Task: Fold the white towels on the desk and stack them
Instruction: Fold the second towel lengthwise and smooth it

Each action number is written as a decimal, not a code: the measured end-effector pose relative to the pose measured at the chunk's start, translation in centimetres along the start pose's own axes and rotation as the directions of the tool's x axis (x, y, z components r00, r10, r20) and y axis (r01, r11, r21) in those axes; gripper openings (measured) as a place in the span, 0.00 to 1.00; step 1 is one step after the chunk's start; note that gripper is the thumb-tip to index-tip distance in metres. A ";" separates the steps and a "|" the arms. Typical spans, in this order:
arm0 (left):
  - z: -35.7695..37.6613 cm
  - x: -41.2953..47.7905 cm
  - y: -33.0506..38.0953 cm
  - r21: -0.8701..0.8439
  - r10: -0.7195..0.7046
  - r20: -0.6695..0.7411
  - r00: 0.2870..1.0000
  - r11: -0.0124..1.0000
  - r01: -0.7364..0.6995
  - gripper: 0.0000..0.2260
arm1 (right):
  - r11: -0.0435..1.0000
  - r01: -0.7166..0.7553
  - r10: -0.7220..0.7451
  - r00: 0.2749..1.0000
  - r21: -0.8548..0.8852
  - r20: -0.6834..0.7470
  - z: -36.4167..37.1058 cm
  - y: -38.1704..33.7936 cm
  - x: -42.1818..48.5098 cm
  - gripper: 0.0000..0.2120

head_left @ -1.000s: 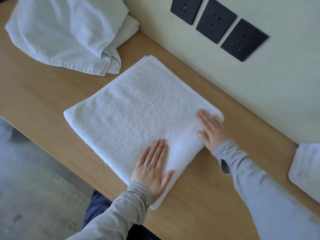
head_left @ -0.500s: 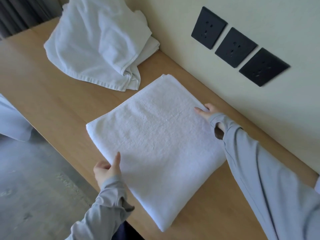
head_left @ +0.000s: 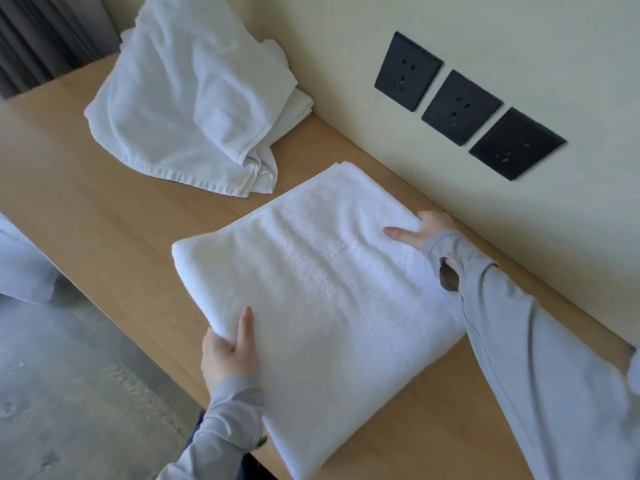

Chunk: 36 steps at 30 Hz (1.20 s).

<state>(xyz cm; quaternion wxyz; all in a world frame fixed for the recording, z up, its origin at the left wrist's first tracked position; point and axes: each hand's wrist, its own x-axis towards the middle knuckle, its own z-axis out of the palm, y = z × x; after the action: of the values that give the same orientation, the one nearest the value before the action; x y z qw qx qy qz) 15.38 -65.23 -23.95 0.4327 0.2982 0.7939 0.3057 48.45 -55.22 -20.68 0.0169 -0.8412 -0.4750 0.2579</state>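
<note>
My left hand and right hand pinch opposite edges of the folded towel on the surface. An uneven lift could spill the layers open.

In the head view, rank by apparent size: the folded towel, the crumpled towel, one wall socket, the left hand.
1. Folded towel, largest, though nearest the camera.
2. Crumpled towel, somewhat smaller, but farther off.
3. Wall socket and left hand look alike; no ranking.
</note>
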 end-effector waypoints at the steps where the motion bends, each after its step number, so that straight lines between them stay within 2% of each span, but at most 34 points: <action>1: -0.5 0.4 0.9 0.016 0.068 0.014 0.998 0.998 -0.068 0.16 | 0.999 -0.015 0.017 0.999 0.039 -0.046 -0.3 0.6 -1.7 0.32; 4: -1.4 2.3 4.3 0.077 0.238 0.124 0.963 0.966 -0.249 0.13 | 0.969 -0.137 0.174 0.970 0.207 -0.172 -0.7 3.1 -7.6 0.31; 7: -0.3 4.8 8.5 0.167 0.371 0.314 0.874 0.885 -0.436 0.20 | 0.832 -0.303 0.422 0.889 0.464 -0.176 0.9 6.1 -13.3 0.29; 10: 3.5 6.9 11.6 0.299 0.368 0.537 0.759 0.758 -0.580 0.26 | 0.599 -0.402 0.618 0.782 0.692 -0.081 5.4 8.7 -17.2 0.26; 12: 6.4 8.1 11.9 0.371 0.296 0.639 0.710 0.690 -0.622 0.25 | 0.522 -0.463 0.680 0.733 0.717 -0.023 8.3 9.4 -18.5 0.26; 14: 8.3 8.6 11.3 0.438 0.245 0.668 0.703 0.634 -0.637 0.21 | 0.514 -0.523 0.726 0.688 0.680 -0.019 10.1 9.3 -19.3 0.24; 15: 8.8 8.7 10.9 0.463 0.263 0.648 0.715 0.610 -0.643 0.20 | 0.542 -0.538 0.753 0.652 0.646 -0.088 10.7 9.4 -19.5 0.22; 17: 9.2 8.0 9.6 0.505 0.426 0.549 0.719 0.516 -0.692 0.21 | 0.662 -0.524 0.742 0.561 0.536 -0.367 11.0 9.2 -19.6 0.20; 18: 9.4 6.9 8.7 0.500 0.561 0.523 0.642 0.408 -0.764 0.23 | 0.743 -0.495 0.670 0.536 0.452 -0.514 11.0 8.4 -19.6 0.20; 19: 9.5 5.3 7.6 0.457 0.669 0.540 0.511 0.277 -0.845 0.24 | 0.815 -0.445 0.575 0.538 0.371 -0.616 11.0 7.0 -19.2 0.21; 20: 9.8 3.4 6.6 0.374 0.707 0.606 0.365 0.152 -0.915 0.25 | 0.883 -0.374 0.462 0.592 0.283 -0.660 11.0 5.2 -18.4 0.22; 21: 10.2 1.6 5.5 0.288 0.662 0.712 0.233 0.027 -0.957 0.26 | 0.942 -0.276 0.332 0.696 0.189 -0.637 11.3 3.2 -17.4 0.22; 22: 10.6 0.2 4.5 0.217 0.568 0.812 0.134 -0.080 -0.973 0.28 | 0.981 -0.166 0.196 0.812 0.104 -0.550 11.8 1.3 -16.2 0.23; 23: 11.0 -0.5 3.7 0.174 0.479 0.874 0.075 -0.164 -0.971 0.28 | 0.997 -0.075 0.081 0.894 0.031 -0.440 12.6 -0.2 -15.1 0.24; 25: 11.3 0.9 3.4 0.150 0.398 0.916 0.046 -0.235 -0.960 0.29 | 0.999 -0.003 -0.012 0.953 -0.050 -0.302 13.6 -0.7 -13.9 0.25; 27: 10.3 4.5 4.2 0.192 0.454 0.889 0.064 -0.242 -0.951 0.30 | 0.997 -0.058 0.038 0.947 -0.052 -0.319 14.0 2.0 -14.4 0.26; 30: 8.5 8.7 5.5 0.229 0.485 0.866 0.119 -0.176 -0.957 0.31 | 0.984 -0.179 0.163 0.923 -0.016 -0.348 13.9 7.2 -16.7 0.27; 34: 8.3 8.4 5.7 0.203 0.465 0.877 0.120 -0.134 -0.970 0.31 | 0.977 -0.211 0.204 0.930 0.008 -0.306 13.8 8.7 -17.1 0.27; 36: 8.0 7.9 6.3 0.208 0.435 0.892 0.124 -0.149 -0.967 0.34 | 0.971 -0.237 0.223 0.935 -0.016 -0.275 13.3 8.3 -17.1 0.27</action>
<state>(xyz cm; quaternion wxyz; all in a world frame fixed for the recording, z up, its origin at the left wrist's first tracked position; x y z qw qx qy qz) 20.15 -53.52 -26.78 0.1583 0.9382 0.3072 -0.0178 41.89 -76.42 -27.37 0.0310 -0.9185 -0.3726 0.1286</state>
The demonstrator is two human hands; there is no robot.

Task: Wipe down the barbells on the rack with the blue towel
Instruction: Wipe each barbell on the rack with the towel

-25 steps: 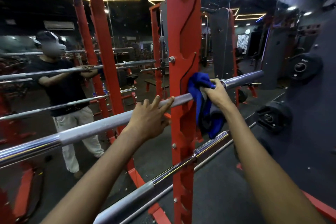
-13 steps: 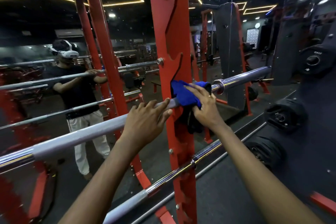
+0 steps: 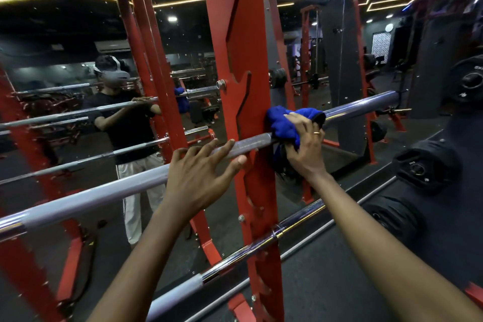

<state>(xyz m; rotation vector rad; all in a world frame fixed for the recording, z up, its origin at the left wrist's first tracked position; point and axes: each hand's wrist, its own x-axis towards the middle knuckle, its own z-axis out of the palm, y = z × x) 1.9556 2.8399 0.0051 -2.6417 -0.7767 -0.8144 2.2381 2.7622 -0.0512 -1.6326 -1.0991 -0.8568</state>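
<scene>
**Change.** Over the last second the right hand [image 3: 304, 149] has worked the towel [image 3: 283, 121] along the upper bar [image 3: 104, 191], from near the collar toward the upright [image 3: 243, 112]. The towel earlier hung loose below the bar. It is now bunched on top of the bar, touching the right face of the upright and covering the collar. The left hand [image 3: 198, 172] has kept its place on the bar just left of the upright.

**Meaning for the task.** The short stretch between upright and sleeve [image 3: 360, 104] appears to be under wipe at present. The upright blocks further travel to the left, so the long shaft on the left side likely calls for a re-placed towel. The lower bar [image 3: 261, 243] shows no contact with either hand or the towel. Judged from this, the task is at an early stage.

**Left hand.** It is spread wide. The fingers lie nearly straight along the top of the bar, with the thumb at its front underside. It rests on the bar and steadies it; no full wrap is visible.

**Right hand.** The fingers curl over the towel and clamp it against the bar. Dark cloth hangs below the palm. The bar beneath the towel is hidden.
</scene>
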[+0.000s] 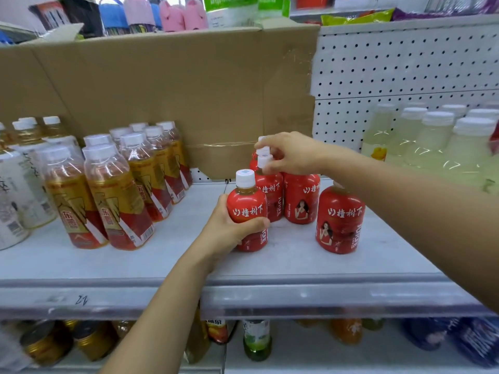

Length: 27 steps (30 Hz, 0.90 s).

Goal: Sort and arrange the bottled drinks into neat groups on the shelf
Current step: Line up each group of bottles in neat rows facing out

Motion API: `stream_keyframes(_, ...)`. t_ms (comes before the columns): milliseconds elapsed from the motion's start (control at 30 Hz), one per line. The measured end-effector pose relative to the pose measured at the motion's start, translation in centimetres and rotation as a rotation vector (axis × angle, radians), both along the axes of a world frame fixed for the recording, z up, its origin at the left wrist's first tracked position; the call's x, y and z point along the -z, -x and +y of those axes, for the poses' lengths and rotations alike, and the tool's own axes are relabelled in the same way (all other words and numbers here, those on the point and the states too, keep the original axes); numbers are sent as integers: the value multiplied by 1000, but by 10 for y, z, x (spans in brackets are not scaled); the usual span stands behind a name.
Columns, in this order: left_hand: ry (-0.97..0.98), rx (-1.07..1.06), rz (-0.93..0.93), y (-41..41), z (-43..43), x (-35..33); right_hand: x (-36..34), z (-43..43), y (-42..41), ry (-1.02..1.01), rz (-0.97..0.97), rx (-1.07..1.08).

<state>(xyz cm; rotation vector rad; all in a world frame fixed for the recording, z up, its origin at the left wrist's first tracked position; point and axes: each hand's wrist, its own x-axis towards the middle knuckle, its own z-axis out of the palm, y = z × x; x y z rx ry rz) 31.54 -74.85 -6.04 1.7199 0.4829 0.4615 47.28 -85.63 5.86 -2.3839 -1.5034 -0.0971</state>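
Several short red-labelled bottles with white caps stand in a cluster on the grey shelf. My left hand grips the front red bottle round its body, and the bottle stands on the shelf. My right hand pinches the white cap of a second red bottle just behind it. Another red bottle stands beside that one. A further red bottle stands apart at the right, its cap hidden by my right forearm.
Tall gold-and-red tea bottles stand in rows at the left, white-labelled bottles beyond them. Pale yellow drinks fill the right. A cardboard box stands behind. More bottles sit on the lower shelf.
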Motion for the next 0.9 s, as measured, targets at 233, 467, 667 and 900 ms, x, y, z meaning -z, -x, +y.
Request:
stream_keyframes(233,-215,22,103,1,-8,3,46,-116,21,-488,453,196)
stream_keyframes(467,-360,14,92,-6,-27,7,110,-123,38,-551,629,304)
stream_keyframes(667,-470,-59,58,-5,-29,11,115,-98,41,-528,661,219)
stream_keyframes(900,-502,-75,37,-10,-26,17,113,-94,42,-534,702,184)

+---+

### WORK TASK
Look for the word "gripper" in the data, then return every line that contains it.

### ANSWER TO THIS PROBLEM
Each action number is written as a decimal, not a code: the measured end-effector pose relative to the pose measured at the chunk's start, translation in centimetres along the start pose's own axes and rotation as the directions of the tool's x axis (x, y, z components r00, r10, r20) and y axis (r01, r11, r21) in those axes; gripper openings (measured) as a place in the span, 0.00 to 1.00; step 1 is one step after the chunk's start; note that gripper is the thumb-tip to index-tip distance in metres. A ";" separates the steps and a "|" the arms. Typical spans, in this order:
  - gripper: 0.0000..0.2260
  - gripper: 0.0000..0.2120

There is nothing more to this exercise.